THE PROBLEM: Below are some records. Return exactly the lines from the one with "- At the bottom" to the one with "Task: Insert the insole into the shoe", and nothing else.

EXERCISE MATERIAL:
*** Block opens ***
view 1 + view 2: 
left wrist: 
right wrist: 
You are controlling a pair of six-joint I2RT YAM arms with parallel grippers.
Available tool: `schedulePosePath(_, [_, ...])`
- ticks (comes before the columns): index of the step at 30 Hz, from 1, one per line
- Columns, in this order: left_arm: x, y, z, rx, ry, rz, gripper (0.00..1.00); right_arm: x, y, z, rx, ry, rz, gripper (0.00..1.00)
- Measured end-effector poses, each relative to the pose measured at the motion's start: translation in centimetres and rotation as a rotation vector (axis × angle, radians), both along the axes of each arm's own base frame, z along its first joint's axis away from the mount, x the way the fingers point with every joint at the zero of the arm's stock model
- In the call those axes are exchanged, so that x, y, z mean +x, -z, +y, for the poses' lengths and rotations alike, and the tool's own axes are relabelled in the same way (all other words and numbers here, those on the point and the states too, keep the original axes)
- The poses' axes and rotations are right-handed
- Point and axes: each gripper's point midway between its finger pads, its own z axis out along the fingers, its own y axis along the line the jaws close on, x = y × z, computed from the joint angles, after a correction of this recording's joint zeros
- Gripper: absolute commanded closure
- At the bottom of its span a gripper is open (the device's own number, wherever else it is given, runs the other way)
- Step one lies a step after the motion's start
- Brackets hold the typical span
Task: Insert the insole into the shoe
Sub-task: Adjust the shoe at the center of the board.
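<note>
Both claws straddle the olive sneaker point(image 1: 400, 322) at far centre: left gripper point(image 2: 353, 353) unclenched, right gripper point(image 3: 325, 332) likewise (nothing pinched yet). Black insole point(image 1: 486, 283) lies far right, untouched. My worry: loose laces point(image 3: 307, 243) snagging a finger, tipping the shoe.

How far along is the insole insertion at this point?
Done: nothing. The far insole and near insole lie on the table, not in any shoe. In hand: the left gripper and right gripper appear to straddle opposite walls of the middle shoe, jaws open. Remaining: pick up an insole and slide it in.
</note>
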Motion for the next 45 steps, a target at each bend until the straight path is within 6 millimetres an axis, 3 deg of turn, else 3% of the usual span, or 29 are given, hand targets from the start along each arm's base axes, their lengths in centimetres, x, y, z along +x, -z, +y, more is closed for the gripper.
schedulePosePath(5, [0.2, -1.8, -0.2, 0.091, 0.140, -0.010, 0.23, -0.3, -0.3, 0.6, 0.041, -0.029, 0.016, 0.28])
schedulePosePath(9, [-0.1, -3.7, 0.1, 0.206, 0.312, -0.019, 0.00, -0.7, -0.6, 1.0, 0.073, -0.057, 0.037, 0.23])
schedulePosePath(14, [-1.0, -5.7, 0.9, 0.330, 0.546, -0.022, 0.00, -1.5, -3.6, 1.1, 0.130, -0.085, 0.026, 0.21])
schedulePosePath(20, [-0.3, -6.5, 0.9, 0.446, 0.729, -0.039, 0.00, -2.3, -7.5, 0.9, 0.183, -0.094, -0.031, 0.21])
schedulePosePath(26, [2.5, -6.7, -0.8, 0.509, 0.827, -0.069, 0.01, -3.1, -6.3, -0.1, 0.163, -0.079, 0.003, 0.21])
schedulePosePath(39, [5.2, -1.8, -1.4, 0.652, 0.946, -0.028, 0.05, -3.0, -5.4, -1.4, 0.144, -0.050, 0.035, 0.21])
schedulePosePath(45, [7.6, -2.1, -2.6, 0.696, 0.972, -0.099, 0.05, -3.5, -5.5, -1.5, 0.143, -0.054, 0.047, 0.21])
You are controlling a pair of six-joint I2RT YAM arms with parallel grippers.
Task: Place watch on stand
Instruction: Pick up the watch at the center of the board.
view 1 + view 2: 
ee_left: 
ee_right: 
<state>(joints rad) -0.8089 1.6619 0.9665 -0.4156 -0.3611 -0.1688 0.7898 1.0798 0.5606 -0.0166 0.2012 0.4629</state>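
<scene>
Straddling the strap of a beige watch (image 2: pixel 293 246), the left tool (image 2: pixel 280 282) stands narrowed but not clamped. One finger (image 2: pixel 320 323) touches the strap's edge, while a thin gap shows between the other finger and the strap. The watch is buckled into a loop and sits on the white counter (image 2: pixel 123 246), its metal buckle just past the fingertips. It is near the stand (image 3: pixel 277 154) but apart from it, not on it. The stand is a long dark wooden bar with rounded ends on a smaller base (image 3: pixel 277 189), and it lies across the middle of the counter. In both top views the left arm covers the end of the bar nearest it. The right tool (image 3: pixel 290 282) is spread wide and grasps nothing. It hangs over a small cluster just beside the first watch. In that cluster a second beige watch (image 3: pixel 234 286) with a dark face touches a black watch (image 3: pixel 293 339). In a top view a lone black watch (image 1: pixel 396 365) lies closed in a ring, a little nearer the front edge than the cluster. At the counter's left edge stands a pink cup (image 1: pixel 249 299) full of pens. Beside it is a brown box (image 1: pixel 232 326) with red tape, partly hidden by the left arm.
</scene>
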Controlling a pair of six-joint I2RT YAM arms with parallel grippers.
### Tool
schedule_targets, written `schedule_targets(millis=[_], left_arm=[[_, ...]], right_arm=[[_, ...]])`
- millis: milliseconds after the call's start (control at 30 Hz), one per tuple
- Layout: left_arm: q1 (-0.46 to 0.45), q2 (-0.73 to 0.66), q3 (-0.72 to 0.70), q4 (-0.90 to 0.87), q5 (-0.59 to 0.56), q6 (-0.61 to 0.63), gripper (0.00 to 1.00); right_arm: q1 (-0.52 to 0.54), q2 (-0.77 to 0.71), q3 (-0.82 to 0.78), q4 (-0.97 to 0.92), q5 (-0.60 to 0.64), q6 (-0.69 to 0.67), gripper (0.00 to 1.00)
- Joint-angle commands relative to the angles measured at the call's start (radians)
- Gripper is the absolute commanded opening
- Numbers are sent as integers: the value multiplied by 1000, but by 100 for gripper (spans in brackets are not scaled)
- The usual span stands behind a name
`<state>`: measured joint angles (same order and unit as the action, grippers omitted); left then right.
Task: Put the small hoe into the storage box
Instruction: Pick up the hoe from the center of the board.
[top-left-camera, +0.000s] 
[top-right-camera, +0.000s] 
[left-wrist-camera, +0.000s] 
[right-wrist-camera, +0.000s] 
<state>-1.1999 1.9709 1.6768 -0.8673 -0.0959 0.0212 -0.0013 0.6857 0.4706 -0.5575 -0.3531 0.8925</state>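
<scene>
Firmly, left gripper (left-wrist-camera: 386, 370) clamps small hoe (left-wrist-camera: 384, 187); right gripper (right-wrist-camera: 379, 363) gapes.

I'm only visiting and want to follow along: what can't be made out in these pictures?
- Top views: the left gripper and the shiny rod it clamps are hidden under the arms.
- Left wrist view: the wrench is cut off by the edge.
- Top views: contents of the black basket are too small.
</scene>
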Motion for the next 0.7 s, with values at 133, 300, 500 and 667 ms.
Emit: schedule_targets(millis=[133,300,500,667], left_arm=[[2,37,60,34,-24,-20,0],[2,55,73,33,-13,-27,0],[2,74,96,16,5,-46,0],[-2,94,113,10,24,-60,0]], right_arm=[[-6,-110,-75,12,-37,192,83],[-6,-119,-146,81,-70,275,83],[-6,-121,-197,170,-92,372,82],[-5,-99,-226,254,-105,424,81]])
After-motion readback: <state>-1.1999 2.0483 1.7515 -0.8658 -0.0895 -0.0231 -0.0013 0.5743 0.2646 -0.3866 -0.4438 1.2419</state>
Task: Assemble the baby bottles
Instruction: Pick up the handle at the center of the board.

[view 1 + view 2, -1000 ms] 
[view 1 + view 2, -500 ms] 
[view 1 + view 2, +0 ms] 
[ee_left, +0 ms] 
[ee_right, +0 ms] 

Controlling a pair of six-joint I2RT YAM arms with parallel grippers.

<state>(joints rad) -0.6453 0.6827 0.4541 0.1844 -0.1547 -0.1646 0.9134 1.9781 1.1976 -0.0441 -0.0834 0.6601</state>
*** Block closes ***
TASK OUTPUT:
- At the bottom of its span a gripper is open (the device's own number, wherever else it is given, runs the other way)
- Step one lies a step after the motion's start
- Brackets hold the typical span
Task: Insert the insole into the shoe

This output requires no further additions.